Duas coisas. A primeira delas. Aos pés da Estátua da Liberdade há uma placa de bronze com um poema escrito por Emma Lazarus, uma poeta americana, do qual um trecho usamos na Young Rubicam quando fomos a agência escolhida para divulgar a campanha de arrecadação de fundos para a recuperação do monumento.

A campanha foi um sucesso, pois naquela época os americanos e os próprios povos livres acreditavam na ideia de liberdade e acolhimento. Aquela estátua, cujos turistas fazem selfie, foi, sim, um símbolo de uma nação e a representação de um ideal das pessoas de boa vontade.
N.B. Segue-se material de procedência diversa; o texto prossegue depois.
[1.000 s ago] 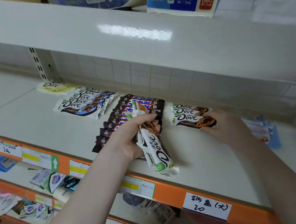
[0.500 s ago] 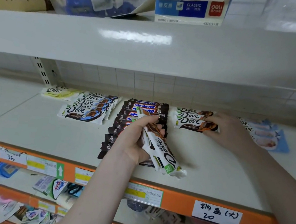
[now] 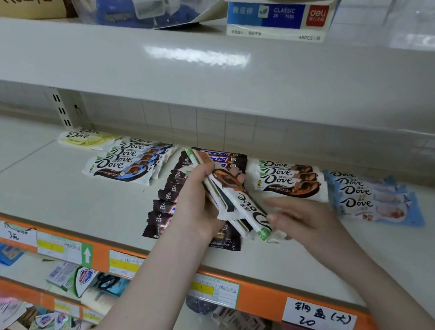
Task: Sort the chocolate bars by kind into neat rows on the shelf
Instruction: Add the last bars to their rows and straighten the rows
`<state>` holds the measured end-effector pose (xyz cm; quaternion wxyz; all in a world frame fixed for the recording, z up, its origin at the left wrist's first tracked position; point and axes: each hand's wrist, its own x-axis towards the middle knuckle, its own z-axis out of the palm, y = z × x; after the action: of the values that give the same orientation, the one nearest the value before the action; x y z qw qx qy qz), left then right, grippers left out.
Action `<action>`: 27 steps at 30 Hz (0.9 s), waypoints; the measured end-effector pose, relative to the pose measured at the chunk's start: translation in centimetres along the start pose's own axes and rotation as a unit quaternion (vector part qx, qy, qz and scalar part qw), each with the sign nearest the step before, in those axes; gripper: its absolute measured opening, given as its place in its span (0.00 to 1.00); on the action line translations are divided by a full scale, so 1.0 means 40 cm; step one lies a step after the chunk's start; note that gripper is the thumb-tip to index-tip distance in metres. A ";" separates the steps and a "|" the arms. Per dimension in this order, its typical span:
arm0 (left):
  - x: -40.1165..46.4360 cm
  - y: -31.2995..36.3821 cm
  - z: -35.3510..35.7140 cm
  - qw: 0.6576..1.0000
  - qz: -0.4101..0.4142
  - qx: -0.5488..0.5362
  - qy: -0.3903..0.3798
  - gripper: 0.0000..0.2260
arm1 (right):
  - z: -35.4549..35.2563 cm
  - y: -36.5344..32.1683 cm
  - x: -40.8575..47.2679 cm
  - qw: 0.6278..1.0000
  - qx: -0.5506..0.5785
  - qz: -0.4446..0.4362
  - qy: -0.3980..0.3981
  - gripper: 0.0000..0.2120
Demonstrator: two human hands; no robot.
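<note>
the left hand (image 3: pixel 200 196) grips a small fan of white chocolate bars (image 3: pixel 236 198) with a brown swirl and an upside-down "dove" name, thumb on top and fingers curled beneath, held just above the shelf (image 3: pixel 37 189). the right hand (image 3: pixel 301 219) reaches in from the right, its blurred fingers touching the green-tipped near end of the top bar; whether they have closed on it cannot be told. directly under the held bars runs a row of dark brown bars (image 3: pixel 168 200), overlapping from the back towards the front edge. just beyond and right of the grip lies a row of matching white and brown bars (image 3: pixel 290 181), then a pale blue row (image 3: pixel 369 199) further right. to the left of the grip sit white bars with blue marks (image 3: pixel 129 163) and yellow ones (image 3: pixel 84 139) at the back. the shelf is pale cream metal with an orange front strip (image 3: pixel 255 297) carrying paper price labels (image 3: pixel 319 317), a tiled wall behind, and another shelf overhead
</note>
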<state>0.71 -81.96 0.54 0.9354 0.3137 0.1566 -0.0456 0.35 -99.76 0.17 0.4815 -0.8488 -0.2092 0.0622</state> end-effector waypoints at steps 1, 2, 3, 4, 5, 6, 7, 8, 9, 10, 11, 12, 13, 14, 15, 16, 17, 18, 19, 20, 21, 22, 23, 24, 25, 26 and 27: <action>0.000 -0.006 0.004 1.000 0.004 0.010 -0.004 0.12 | 0.008 -0.005 -0.002 1.000 0.016 0.016 -0.005 0.18; 0.001 -0.012 0.007 1.000 0.008 0.020 -0.008 0.12 | 0.013 -0.008 -0.003 0.999 0.033 0.031 -0.006 0.21; 0.001 -0.017 0.010 0.999 0.014 0.029 -0.008 0.11 | 0.017 -0.010 -0.004 0.998 0.058 0.040 -0.005 0.21; 0.002 -0.022 0.010 0.999 0.020 0.034 -0.004 0.11 | 0.019 -0.009 -0.004 0.995 0.088 0.043 -0.001 0.18; 0.001 -0.026 0.009 0.999 0.024 0.038 -0.001 0.10 | 0.020 -0.009 -0.003 0.992 0.118 0.047 0.009 0.15; -0.001 -0.030 0.009 0.999 0.025 0.045 -0.002 0.11 | 0.021 -0.009 -0.001 0.988 0.141 0.056 0.027 0.12; -0.004 -0.033 0.008 0.998 0.021 0.061 -0.004 0.13 | 0.021 -0.008 0.002 0.984 0.156 0.069 0.049 0.09; -0.006 -0.038 0.007 0.996 0.011 0.087 -0.002 0.16 | 0.022 -0.007 0.005 0.981 0.167 0.078 0.066 0.07; -0.009 -0.042 0.007 0.993 0.000 0.114 0.005 0.17 | 0.023 -0.008 0.008 0.978 0.174 0.085 0.075 0.06; -0.013 -0.045 0.008 0.991 -0.011 0.135 0.012 0.17 | 0.024 -0.009 0.010 0.977 0.176 0.089 0.077 0.05; -0.016 -0.045 0.006 0.989 -0.019 0.149 0.018 0.18 | 0.024 -0.012 0.010 0.978 0.171 0.092 0.073 0.03; -0.018 -0.041 0.005 0.986 -0.025 0.160 0.021 0.18 | 0.021 -0.015 0.010 0.980 0.163 0.092 0.067 0.02; -0.019 -0.036 0.004 0.984 -0.029 0.174 0.025 0.18 | 0.016 -0.019 0.010 0.982 0.155 0.090 0.063 0.02; -0.021 -0.029 0.002 0.981 -0.031 0.190 0.026 0.18 | 0.009 -0.023 0.013 0.983 0.147 0.086 0.063 0.02; -0.023 -0.022 0.000 0.978 -0.031 0.207 0.023 0.18 | -0.001 -0.027 0.018 0.985 0.140 0.080 0.069 0.03; -0.027 -0.016 0.001 0.974 -0.030 0.225 0.020 0.18 | -0.011 -0.030 0.025 0.985 0.138 0.073 0.077 0.04; -0.032 -0.010 0.002 0.970 -0.029 0.243 0.015 0.18 | -0.021 -0.034 0.033 0.985 0.138 0.067 0.085 0.06; -0.037 -0.006 0.004 0.966 -0.028 0.258 0.010 0.19 | -0.031 -0.041 0.042 0.985 0.137 0.060 0.090 0.07; -0.041 -0.002 0.007 0.961 -0.029 0.274 0.004 0.19 | -0.038 -0.048 0.051 0.985 0.135 0.054 0.089 0.08; -0.045 0.001 0.011 0.956 -0.033 0.290 -0.004 0.18 | -0.044 -0.054 0.060 0.986 0.135 0.048 0.084 0.08; -0.049 0.003 0.014 0.951 -0.037 0.308 -0.011 0.17 | -0.048 -0.060 0.069 0.987 0.134 0.047 0.078 0.09; -0.054 0.004 0.017 0.945 -0.042 0.325 -0.019 0.15 | -0.051 -0.066 0.077 0.987 0.132 0.050 0.075 0.09; -0.058 0.005 0.019 0.940 -0.046 0.338 -0.026 0.13 | -0.053 -0.072 0.083 0.987 0.130 0.056 0.073 0.10; -0.064 0.005 0.021 0.937 -0.049 0.345 -0.032 0.13 | -0.053 -0.076 0.087 0.987 0.133 0.060 0.071 0.10; -0.067 0.005 0.022 0.936 -0.049 0.347 -0.037 0.13 | -0.052 -0.078 0.089 0.986 0.142 0.062 0.069 0.09; -0.070 0.006 0.021 0.936 -0.049 0.346 -0.042 0.12 | -0.052 -0.078 0.090 0.983 0.156 0.061 0.072 0.07; -0.074 0.007 0.020 0.937 -0.046 0.344 -0.046 0.11 | -0.053 -0.075 0.090 0.980 0.172 0.056 0.083 0.05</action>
<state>-1.82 -82.26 2.24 0.7733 0.6066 0.1019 -0.1538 3.38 -98.59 4.18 0.6321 -0.7656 -0.1068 0.0534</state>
Eis o trecho:

“Aqui nos nossos portões banhados pelo mar e dourados pelo sol, se erguerá/Uma mulher poderosa, com uma tocha cuja chama/É o relâmpago aprisionado e seu nome Mãe dos Exílios./Do farol de sua mão/Brilha um acolhedor abraço universal;/Os seus suaves olhos/Comandam o porto unido por pontes que enquadram cidades gêmeas./‘Mantenham antigas terras sua pompa histórica!’, grita ela/Com lábios silenciosos/‘Dai-me os seus fatigados, os seus pobres,/As suas massas encurraladas/ansiosas por respirar liberdade/O miserável refugo das suas costas apinhadas./Mandai-me os sem abrigo, os arremessados pelas tempestades/Eu ergo o meu farol junto ao portal dourado.’”
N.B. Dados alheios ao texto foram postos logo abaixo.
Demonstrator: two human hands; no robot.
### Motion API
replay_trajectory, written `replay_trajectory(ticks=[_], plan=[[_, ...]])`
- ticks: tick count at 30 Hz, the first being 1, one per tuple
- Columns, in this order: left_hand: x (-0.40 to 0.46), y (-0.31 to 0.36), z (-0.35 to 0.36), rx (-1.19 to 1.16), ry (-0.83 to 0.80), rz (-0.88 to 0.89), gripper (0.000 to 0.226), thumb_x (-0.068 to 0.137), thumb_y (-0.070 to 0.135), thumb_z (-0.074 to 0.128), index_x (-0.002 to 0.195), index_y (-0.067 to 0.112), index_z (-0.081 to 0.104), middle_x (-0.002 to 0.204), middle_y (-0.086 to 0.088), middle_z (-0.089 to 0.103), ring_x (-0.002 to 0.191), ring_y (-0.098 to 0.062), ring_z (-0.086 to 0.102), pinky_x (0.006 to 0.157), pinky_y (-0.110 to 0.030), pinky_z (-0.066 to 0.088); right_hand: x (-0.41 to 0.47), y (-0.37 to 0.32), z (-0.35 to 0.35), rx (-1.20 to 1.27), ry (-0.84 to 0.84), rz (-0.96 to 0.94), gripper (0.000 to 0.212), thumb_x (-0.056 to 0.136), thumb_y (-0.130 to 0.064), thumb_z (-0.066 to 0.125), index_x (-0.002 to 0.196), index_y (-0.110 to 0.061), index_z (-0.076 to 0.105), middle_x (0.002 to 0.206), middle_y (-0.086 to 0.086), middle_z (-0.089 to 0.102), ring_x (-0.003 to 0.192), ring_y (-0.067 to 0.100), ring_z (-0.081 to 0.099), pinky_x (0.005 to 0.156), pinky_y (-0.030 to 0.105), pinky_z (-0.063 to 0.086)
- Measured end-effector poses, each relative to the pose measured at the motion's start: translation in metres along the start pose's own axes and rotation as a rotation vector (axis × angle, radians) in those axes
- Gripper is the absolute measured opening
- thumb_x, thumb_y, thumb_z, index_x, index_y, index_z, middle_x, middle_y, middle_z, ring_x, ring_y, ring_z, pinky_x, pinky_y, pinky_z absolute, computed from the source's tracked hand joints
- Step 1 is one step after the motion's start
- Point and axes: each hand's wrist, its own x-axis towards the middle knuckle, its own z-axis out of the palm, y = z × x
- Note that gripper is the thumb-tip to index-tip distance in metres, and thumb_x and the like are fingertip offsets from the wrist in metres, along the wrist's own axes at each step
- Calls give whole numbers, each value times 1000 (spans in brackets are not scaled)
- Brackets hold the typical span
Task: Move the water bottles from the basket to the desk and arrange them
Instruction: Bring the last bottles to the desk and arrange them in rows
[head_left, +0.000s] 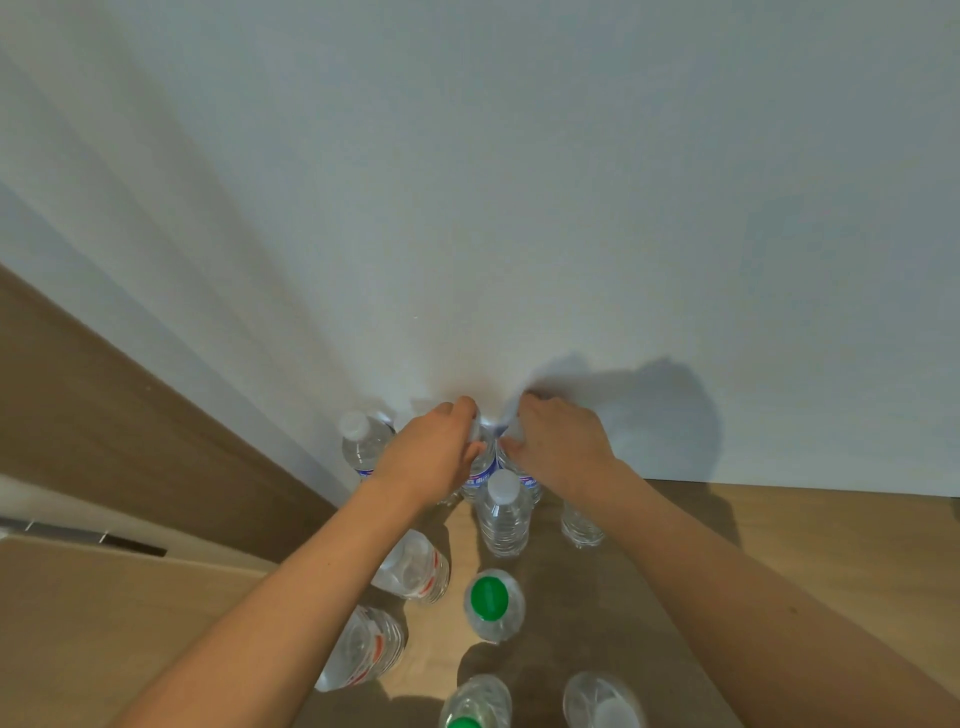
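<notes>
Bottles (503, 514), ten on desk (805, 545); both hands' fingers (466, 410) clamp two back ones

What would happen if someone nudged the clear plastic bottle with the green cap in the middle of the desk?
The clear plastic bottle with the green cap stands upright and tall on the wooden desk, so it would probably tip rather than slide. Once down, its round body would likely roll. The thin ribbed walls would likely dent under a squeeze.

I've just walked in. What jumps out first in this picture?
Two bare hands reach to the back of the wooden desk, the left hand and right hand each gripping a clear bottle against the white wall. Nearer, a green-capped bottle stands out among the clear ones.
</notes>
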Motion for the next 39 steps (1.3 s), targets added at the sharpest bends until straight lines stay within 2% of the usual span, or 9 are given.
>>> replay_trajectory(ticks=[10,16,20,23,27,29,31,35,39], plan=[[0,2,1,0,29,0,35,97,32,56,126,13,47,112,-10,57,87,-33,61,73,-43,51,-1,0,12,-15,43,11,41,96,-45,51,115,-9,49,104,7,66,92,27,65,65,30,37],[-5,3,-2,-10,49,-28,38,95,34,58,125,15,45,108,-9,58,85,-31,62,69,-40,50,-4,1,10,-16,17,30,44,96,-47,52,118,-9,48,104,6,66,94,26,66,66,30,39],[-21,9,-17,-57,119,-55,41,95,34,58,129,17,43,106,-7,59,88,-27,62,68,-37,49,-15,-1,-4,12,-26,31,37,95,-44,50,111,-10,47,87,3,55,82,25,60,63,30,37],[-49,11,-36,-89,210,-112,40,98,33,53,133,18,43,109,-4,59,86,-23,61,74,-39,51,-28,-3,-19,-10,67,28,31,95,-36,51,112,-10,49,84,4,54,72,27,55,60,30,36],[-99,5,-57,-100,323,-183,38,97,30,54,132,16,49,114,-2,59,75,-15,55,70,-30,42,-51,-18,-31,-7,355,-175,28,85,-22,54,105,-5,64,80,9,62,61,31,61,51,31,47],[-127,1,-66,-97,369,-223,37,96,27,56,130,15,51,115,-2,58,77,-16,57,71,-30,43,-62,-38,-45,24,199,-265,33,94,-24,49,123,-10,57,102,8,61,82,29,63,70,38,52],[-153,-4,-71,-95,400,-241,35,93,23,60,127,13,54,116,-4,56,81,-19,60,75,-32,47,-68,-58,-53,34,26,-330,38,98,-27,46,134,-15,48,120,6,54,102,28,58,86,42,49],[-194,-18,-72,-105,398,-286,34,91,23,62,123,15,56,116,-2,52,81,-22,61,79,-36,49,-77,-93,-41,-50,-90,-447,39,96,-30,48,133,-17,46,121,6,52,107,29,56,84,40,47],[-218,-26,-61,-127,323,-364,37,91,30,62,124,17,53,116,-3,53,84,-23,62,82,-39,50,-76,-114,-25,-101,-215,-492,48,96,-28,52,141,-17,41,135,11,46,116,31,53,88,39,42]])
Trump e boa parte de seus eleitores nunca devem ter ido à Estátua da Liberdade, hoje um caça-níqueis turístico. A ideia de que centenas de milhares de turistas tenham por algum momento pensado em seu símbolo é bisonha. Ela e sua tocha hoje têm o mesmo significado que a réplica que marca a entrada de um dos grandes shoppings do Rio de Janeiro. Excelente para se autofotografar com cara de babaca. No caso da original, com gorro na cabeça para dizer que está frio.

Segunda coisa: Sei que estou mal-humorado. Escrevo estas toscas linhas pouco depois de o presidente liberar a posse de armas, primeiro passo para a liberação do porte e o livre comércio. O que acho disso? Eu digo.

Acho que como o governo eleito corre o risco de se restringir a uma pauta espetaculosa e verborrágica, até chegar a hora de fazer política de verdade. Daí, babau. Como diria o guru deles todos, Olavo de Carvalho, que virou meta de peregrinação devidamente protegido numa cidade americana – daí fudeu (sic). Não me falta em nenhum momento a vontade de estar errado. Adoraria morder a língua.

Exponho-me ao ridículo de amigos e conhecidos por descrer. Rezo, se fé me restou, para que tudo dê certo. Mas (horror! horror!) estou velho. E já passei pelo Jânio, pelo Collor, por generais amalucados – na própria opinião da caserna, como o Nini que espancava automóveis – e por muitos outros parecidos. Nunca deu certo, nem mesmo o operário pelo qual verti lágrimas emocionado no dia de sua vitória. Mas, antes que me morra a puta da esperança, vamos ver.

Meu lado feminino sempre acha que o espancador bêbado vai se regenerar, ilusão cruel das vítimas de violência. Claro que hoje gostaria de poder estar contando as besteiras pelas quais sou pago para escrever, claro que teria o maior prazer em comentar as opiniões do Posto Ipiranga a respeito de economia, claro que pretendo dar um tempo. Eu dei um tempo até para o nosso querido Adhemar de Barros, o protomaluf, cujo slogan de campanha foi Desta vez vamos! Fumo. Desculpem a falta de jeito. Os dias são assim. Semana que vem conto a do cliente, do papagaio fanho e do banheiro que colocaram o vidro do lado errado e revelava tudo o que se passava lá dentro. Juro. Não deixe de me ler só pelo desabafo. Só me faltava essa!